O segundo documento que a ex-funcionária teria que assinar - intitulado "instrumento particular confidencial" - reforçava os itens propostos na rescisão do contrato e destacava que "Rogério não é parte mas é representante legal da CBF e interessado direto nos efeitos da referida transação."
A minuta exigia que a secretária entregasse, no ato da assinatura, "todas as gravações e degravações relacionadas à CBF e Rogério Caboclo, que estiverem em sua posse ou em posse dos seus advogados e terceiros". O instrumento ainda obrigava a denunciante dos assédios a delatar "quem (a) orientou e lhe deu suporte para realizar as gravações que diz ter em mãos".
Somado a isso, ela deveria declarar à imprensa, todas as vezes em que fosse procurada, que o seu afastamento da entidade ocorreu "exclusivamente por questões de ordem médica e psiquiátrica". O termo frisa que a "mídia" não poderia ser usada para imputar ao então presidente "qualquer ato ilícito ou não, mas que desabone a sua moral".

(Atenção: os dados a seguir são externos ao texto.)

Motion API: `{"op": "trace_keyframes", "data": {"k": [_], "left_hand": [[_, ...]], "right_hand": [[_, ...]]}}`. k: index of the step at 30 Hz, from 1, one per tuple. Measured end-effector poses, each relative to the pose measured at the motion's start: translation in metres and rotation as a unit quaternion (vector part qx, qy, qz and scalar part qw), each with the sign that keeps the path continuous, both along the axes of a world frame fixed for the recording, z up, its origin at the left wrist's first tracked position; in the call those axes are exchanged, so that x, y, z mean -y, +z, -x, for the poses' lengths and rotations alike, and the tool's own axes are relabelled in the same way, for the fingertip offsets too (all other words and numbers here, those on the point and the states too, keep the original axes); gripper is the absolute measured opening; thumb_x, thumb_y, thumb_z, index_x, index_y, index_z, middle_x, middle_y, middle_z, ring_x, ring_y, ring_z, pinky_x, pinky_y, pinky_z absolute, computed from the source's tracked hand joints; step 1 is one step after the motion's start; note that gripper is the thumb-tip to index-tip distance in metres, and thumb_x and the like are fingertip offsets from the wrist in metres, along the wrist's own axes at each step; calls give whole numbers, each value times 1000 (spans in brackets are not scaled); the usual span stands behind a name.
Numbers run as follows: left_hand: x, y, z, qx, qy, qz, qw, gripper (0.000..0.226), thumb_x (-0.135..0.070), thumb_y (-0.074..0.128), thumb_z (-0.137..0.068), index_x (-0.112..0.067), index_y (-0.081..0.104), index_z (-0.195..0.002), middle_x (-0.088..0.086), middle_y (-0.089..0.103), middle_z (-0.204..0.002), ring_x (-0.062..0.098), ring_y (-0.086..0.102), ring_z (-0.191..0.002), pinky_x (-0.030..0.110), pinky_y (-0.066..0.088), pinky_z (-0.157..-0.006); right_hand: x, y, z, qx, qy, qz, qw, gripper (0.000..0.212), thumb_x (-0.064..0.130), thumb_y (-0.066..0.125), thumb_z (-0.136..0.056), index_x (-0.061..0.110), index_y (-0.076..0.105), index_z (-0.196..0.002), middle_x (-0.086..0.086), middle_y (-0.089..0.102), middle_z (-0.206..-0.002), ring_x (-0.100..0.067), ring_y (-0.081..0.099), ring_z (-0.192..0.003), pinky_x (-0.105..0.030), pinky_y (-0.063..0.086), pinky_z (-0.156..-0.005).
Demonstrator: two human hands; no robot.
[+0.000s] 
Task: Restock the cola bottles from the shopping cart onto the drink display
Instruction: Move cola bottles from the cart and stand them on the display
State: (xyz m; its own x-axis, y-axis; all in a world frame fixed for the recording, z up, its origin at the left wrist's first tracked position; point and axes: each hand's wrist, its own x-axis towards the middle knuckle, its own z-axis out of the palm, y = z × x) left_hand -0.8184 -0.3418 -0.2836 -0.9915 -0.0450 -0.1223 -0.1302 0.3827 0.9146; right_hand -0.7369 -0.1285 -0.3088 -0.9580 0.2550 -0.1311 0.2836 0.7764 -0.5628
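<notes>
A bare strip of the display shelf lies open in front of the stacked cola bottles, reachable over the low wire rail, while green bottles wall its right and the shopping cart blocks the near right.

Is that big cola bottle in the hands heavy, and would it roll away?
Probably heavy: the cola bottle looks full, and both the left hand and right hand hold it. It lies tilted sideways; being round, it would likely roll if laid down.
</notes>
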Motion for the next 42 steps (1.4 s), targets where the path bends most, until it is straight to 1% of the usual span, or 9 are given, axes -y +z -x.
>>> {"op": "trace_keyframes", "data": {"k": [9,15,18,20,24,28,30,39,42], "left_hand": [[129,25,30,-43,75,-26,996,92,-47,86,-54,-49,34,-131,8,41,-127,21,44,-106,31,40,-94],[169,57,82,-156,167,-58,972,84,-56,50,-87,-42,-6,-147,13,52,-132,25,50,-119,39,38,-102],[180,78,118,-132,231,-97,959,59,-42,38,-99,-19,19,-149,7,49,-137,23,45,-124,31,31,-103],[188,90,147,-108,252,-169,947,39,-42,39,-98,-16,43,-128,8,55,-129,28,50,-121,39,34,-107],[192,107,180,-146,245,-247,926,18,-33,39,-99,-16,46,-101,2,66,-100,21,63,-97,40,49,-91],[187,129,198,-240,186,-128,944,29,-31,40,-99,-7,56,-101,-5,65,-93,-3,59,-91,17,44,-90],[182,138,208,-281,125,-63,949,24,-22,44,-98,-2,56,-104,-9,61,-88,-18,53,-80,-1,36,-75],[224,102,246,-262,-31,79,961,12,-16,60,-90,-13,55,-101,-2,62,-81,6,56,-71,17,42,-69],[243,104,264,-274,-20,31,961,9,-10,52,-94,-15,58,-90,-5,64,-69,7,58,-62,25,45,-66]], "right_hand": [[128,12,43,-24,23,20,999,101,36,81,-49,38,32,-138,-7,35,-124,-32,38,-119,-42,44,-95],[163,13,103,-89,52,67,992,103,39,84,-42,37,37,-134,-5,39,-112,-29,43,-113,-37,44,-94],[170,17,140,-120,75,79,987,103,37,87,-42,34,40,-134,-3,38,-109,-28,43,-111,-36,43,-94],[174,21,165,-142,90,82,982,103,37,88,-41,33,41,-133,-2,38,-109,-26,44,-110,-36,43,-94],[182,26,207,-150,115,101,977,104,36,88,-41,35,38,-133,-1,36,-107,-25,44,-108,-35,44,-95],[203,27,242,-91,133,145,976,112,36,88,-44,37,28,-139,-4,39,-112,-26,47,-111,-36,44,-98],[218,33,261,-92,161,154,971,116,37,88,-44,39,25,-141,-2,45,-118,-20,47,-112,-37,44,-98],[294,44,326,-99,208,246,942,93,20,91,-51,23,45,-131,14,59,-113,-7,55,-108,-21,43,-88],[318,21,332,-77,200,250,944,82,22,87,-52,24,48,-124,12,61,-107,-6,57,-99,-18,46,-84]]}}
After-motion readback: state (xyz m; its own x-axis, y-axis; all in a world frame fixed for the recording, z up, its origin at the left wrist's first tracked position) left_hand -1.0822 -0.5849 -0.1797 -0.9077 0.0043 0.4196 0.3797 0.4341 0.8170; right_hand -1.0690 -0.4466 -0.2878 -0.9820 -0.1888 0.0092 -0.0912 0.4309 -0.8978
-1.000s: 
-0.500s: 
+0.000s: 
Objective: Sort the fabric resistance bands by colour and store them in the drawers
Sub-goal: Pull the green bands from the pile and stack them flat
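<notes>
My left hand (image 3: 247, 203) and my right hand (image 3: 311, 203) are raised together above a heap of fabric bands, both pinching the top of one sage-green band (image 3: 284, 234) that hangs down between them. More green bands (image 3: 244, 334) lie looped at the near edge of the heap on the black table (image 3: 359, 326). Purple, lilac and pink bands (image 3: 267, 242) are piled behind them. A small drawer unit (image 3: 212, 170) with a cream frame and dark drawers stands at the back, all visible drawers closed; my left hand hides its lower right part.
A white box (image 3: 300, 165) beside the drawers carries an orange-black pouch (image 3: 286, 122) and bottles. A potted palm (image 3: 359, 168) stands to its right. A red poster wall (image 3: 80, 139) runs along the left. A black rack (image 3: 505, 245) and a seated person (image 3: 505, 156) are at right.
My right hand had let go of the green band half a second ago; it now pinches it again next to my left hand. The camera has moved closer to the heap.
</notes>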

O documento ainda ofereceu um roteiro que ela deveria seguir quando os jornalistas a procurassem para comentar o caso, cabendo a ela dizer que sofria transtornos mentais: "como depressão aguda, síndrome do pânico e ansiedade, decorrentes exclusivamente de questões familiares, como o caso do falecimento recente de sua mãe com 58 anos de idade e de seu avô que era sua referência paterna". Dessa vez, caso o acordo de confidencialidade fosse descumprido, a multa fixada era de R$ 5 milhões.
Procurada pela reportagem desde terça-feira, a defesa de Rogério Caboclo não respondeu aos questionamentos do Estadão no prazo fixado para inclusão no texto. A notícia será atualizada assim que o jornal receber as respostas.